5. This is their home. DACA recipients arrived here as children. According to USCIS, you can apply for DACA if you “Came to the United States before reaching your 16th birthday.” They have lived most of their lives in this country and many don’t remember a life in another one, some others do not longer speak their native language. They can’t even get out of the country to travel.

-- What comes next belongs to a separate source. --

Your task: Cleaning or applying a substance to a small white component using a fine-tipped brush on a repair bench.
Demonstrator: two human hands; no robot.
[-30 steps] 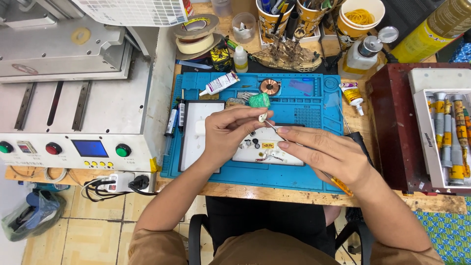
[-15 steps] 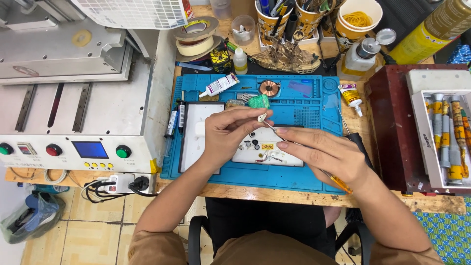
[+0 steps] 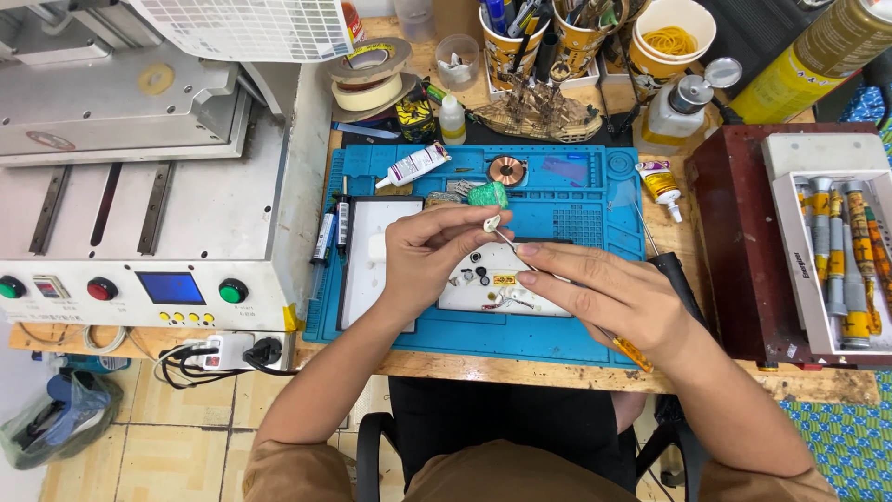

Regarding this misconception, Yesenia says, “You hear people telling DACA people to go home. But this is my home. I don’t know anybody in Mexico. I don’t know the place where I was born. I don’t even speak the language well enough to feel comfortable there.”
This main misconception [people telling other people to go home] is what sparked us in the first place to write this piece. Yesenia agrees and comments, “People with the loudest opinions are the ones with the least amount of education about the topic.”
“We’ve lived here most of our lives,” says María, “Some DACA students don’t even speak Spanish because they come here at such a young age. We’ve grown up here in the United States, with its culture. A lot of people want us to go back. But, we really can’t because we don’t how. We are not knowledgeable about how to live in Mexico.”
Some, like Katia, have random memories of coming to the United States. She remembers coming with a coyote “bajo tierra,” she comments about it: “I had a recollection of that process. I always knew, but I didn’t know what that actually meant.”
Our five interviewees are just a portion out of the 700,000 stories out there that need to be told and heard. Last November, hundreds of people gathered up in front of the Supreme Court and among their chants, they claimed #HomeisHere, a hashtag that has been trending since then and we invite you to use.